Pour 75% des personnes interrogées, rapporte ensuite le CCIF : l’islamophobie se nourrit d’abord du «traitement médiatique de l’islam et des musulmans» – car «de trop nombreux médias ont offert des espaces d’expression à la parole islamophobe, en normalisant ces idées». De même, «le discours politique est identifié» (7) comme «une cause majeure» d’une «islamophobie»portée indistinctement «par des personnalités politiques de droite ou de gauche» : c’est probablement ce qui explique pourquoi de nombreuses victimes, parce qu’elles n’ont aucune «confiance dans la capacité des institutions à apporter une réponse satisfaisante à ces formes de préjudices», ne signalent pas ces agressions (8), qui ne sont donc pas prises en compte dans les statistiques qui mesurent la gravité du phénomène.
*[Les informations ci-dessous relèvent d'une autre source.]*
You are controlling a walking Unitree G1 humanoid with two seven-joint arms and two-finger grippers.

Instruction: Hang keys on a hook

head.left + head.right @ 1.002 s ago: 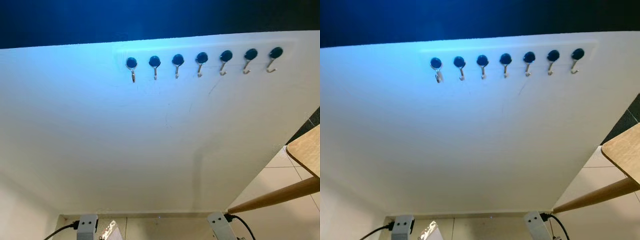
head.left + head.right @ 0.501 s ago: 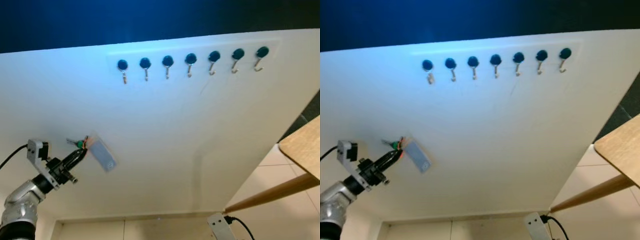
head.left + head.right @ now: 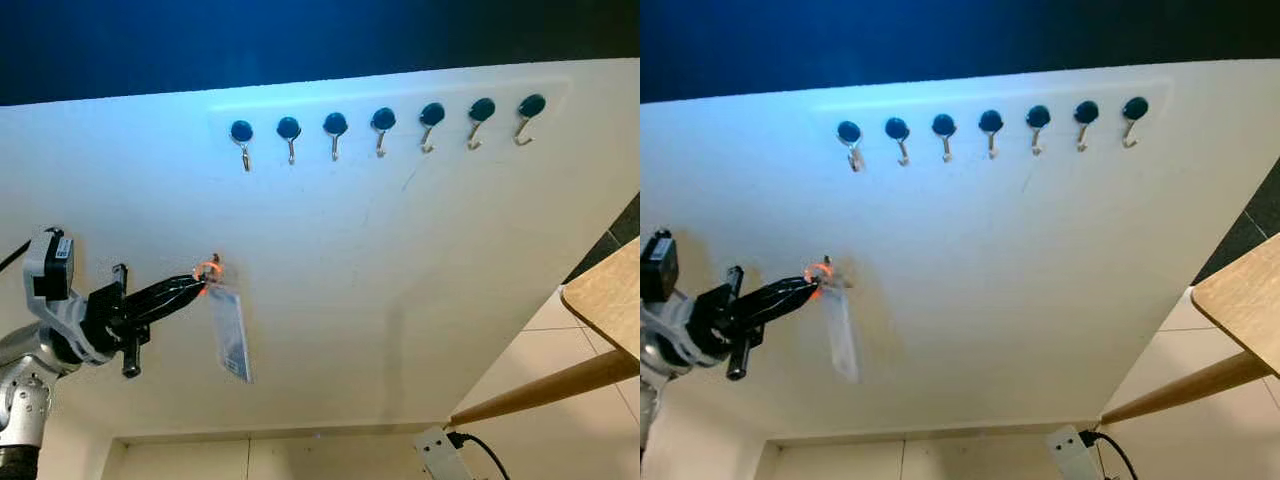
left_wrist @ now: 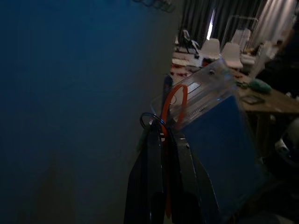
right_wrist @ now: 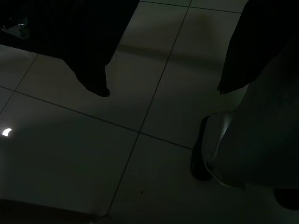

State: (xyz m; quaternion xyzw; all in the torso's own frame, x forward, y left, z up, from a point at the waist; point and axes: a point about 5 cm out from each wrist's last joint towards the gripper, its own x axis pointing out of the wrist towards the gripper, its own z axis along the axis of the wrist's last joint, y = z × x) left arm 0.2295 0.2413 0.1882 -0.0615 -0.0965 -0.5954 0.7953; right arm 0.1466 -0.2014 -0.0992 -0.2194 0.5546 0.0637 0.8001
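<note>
1. The keys (image 3: pixel 210 272) hung on an orange loop pinched between the tips of the left gripper (image 3: pixel 198 284), low on the left of the white board (image 3: pixel 330 300) and well below the hooks; a clear plastic tag (image 3: pixel 230 335) with a blue card inside dangled straight down from the loop, close against the board.
2. The left gripper's two long black fingers (image 4: pixel 156 186) lay pressed together on the loop, seen plainly in the left wrist view; the silver arm came up from the lower left corner, its cable trailing off the edge.
3. Seven hooks (image 3: pixel 382 130) ran in a level row near the board's top edge, each a round dark knob with a small bright metal crook beneath; all were bare, the leftmost hook (image 3: pixel 242 140) nearest above the keys; smooth, matt white board lay open between keys and row.
4. At the right, the board's slanting edge gave way to pale floor tiles (image 3: pixel 560 440), a light wooden tabletop corner (image 3: pixel 608 300) and its round, tapered wooden leg (image 3: pixel 545 394).
5. The right gripper (image 5: pixel 161 91) hung over dim tiled floor, its fingers spread apart with nothing between them.
</note>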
Pour conclure son rapport annuel : le CCIF formule plusieurs«recommandations». Il conviendrait, par exemple, préconise-t-il, que «la dénonciation de l’islamophobie» fasse enfin «l’objet d’une déclaration et d’une reconnaissance solennelles, sans ambiguïtés, afin de donner un signal fort». Que «les partis politiques» organisent, «en interne, un examen critique sur les questions d’islamophobie, afin de réellement se donner les moyens de déconstruire l’idéologie raciste qui progresse en France». Ou encore, que les médias organisent «des formations afin d’être mieux préparés au traitement des cas d’islamophobie»- et, «plus généralement, de l’islam et des musulmans».

Chiche ?

par Sébastien Fontenelle,sur Bakchich Info, Lire l’article sur le site de Bakchich info

Note de bas de page : 

(1) Cette observation est corroborée, notamment, par les enquêtes de la Commission nationale consultative des droits de l’homme (CNCDH).

(2) Constaté aussi par la CNCDH.

(3) Et 482 cas de discrimination.

(4) Peut-être parce que «plus de 56 % des discriminations » visant des musulmans ont été constatées « dans des services publics» ?
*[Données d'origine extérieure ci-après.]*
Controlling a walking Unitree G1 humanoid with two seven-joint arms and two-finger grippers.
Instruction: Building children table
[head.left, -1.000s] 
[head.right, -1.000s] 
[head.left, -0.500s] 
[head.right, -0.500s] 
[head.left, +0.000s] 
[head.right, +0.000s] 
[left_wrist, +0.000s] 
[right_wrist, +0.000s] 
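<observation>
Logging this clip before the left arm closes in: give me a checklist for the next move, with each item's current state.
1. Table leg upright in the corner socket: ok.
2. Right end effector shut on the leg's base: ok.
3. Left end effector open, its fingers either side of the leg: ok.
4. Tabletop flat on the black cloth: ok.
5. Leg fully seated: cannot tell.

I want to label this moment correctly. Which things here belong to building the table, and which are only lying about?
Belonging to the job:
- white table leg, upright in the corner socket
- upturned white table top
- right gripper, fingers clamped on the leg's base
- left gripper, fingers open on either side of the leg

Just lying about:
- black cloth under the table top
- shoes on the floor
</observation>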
(5) «Du côté du ministère de la Justice», par exemple, «le silence est assourdissant sur la question » précise « de l‘islamophobie, alors même que Madame Taubira réaffirme régulièrement son engagement contre le racisme et pour le respect des droits fondamentaux».

(6) Où la thématique générale de «l’insécurité» est pourtant regardée, dans la plupart des cas où ses victimes ne sont pas musulmanes, comme essentielle.
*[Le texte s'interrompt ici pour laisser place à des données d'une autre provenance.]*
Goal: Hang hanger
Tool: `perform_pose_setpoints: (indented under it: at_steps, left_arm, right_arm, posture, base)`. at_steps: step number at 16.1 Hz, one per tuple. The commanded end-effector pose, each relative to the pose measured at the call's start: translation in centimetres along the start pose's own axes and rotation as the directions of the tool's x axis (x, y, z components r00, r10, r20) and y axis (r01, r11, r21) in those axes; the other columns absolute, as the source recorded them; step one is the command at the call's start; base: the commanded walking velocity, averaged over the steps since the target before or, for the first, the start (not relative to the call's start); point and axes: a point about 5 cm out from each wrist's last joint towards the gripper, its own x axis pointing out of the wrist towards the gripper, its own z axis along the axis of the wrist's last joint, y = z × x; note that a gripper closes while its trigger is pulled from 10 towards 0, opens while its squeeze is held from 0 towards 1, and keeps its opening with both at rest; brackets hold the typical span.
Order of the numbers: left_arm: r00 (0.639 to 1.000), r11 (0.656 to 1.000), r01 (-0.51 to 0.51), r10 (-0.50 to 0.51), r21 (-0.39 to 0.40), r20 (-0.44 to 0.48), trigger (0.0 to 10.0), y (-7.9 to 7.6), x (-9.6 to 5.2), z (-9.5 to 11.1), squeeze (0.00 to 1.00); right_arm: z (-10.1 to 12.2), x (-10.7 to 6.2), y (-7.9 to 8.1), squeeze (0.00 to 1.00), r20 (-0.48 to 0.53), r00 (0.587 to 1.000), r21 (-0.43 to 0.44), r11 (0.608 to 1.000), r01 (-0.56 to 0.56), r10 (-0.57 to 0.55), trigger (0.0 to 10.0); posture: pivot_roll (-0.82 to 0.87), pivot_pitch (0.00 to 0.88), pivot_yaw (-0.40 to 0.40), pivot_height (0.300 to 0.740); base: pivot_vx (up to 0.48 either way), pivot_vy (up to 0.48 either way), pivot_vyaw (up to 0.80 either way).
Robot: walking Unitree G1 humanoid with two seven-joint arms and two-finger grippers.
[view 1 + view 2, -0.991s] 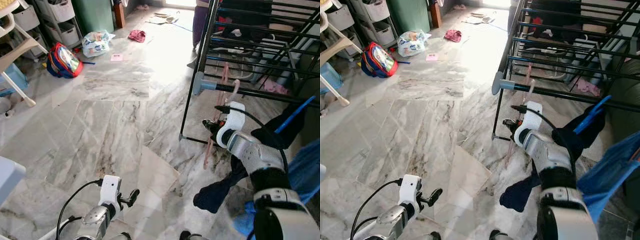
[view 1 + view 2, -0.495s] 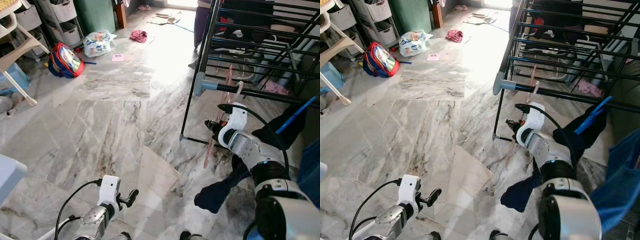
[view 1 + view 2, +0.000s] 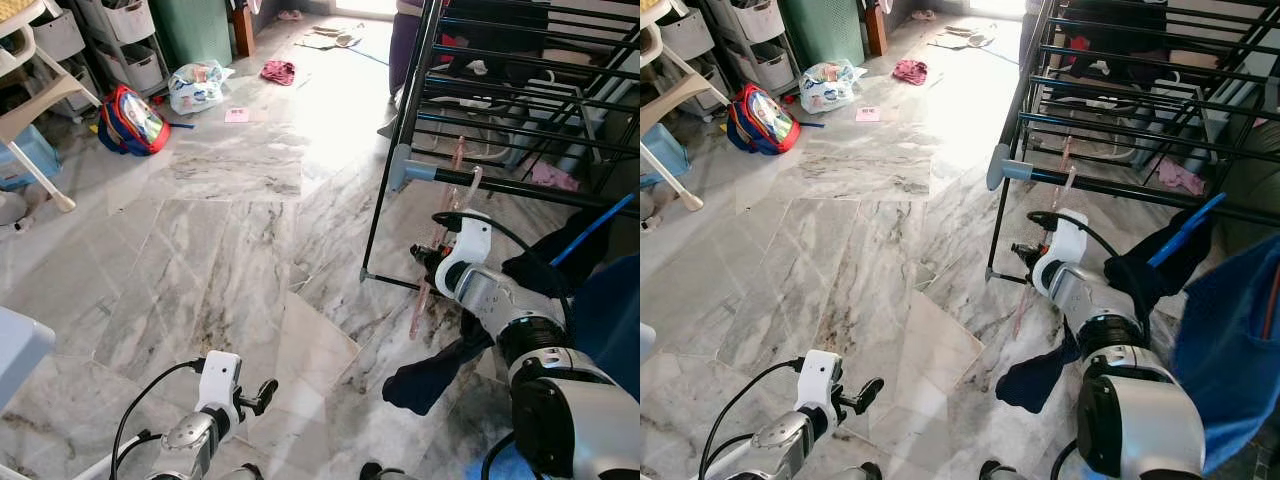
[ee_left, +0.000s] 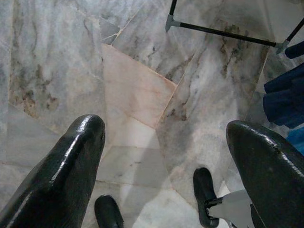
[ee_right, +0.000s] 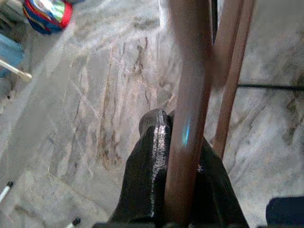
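At right of centre, the pink hanger (image 3: 436, 245) is clamped between the closed fingers of the right gripper (image 3: 432, 257), just under the drying rack (image 3: 480, 183) rail. The left gripper (image 3: 262, 392) is held open, empty, at the bottom.

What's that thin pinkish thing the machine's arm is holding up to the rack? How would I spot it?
Find the black drying rack on the right. At its near rail, the right gripper grips a slim pink hanger, its hook at the rail. Nearby hang dark and blue cloths; it alone is a thin pink rod.
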Motion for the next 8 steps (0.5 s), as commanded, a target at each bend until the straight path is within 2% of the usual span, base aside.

(7) Par 50% des personnes interrogées. « L’ignorance et la méconnaissance de l’autre » (à 49%) et le «comportement de certains musulmans» (à 41%) sont également  regardées comme des rouages importants de la «production de l’islamophobie».

(8) Par ailleurs : ces victimes souffrent d’un classique «déficit d’information quant aux institutions et ONG » susceptibles de leur venir en aide.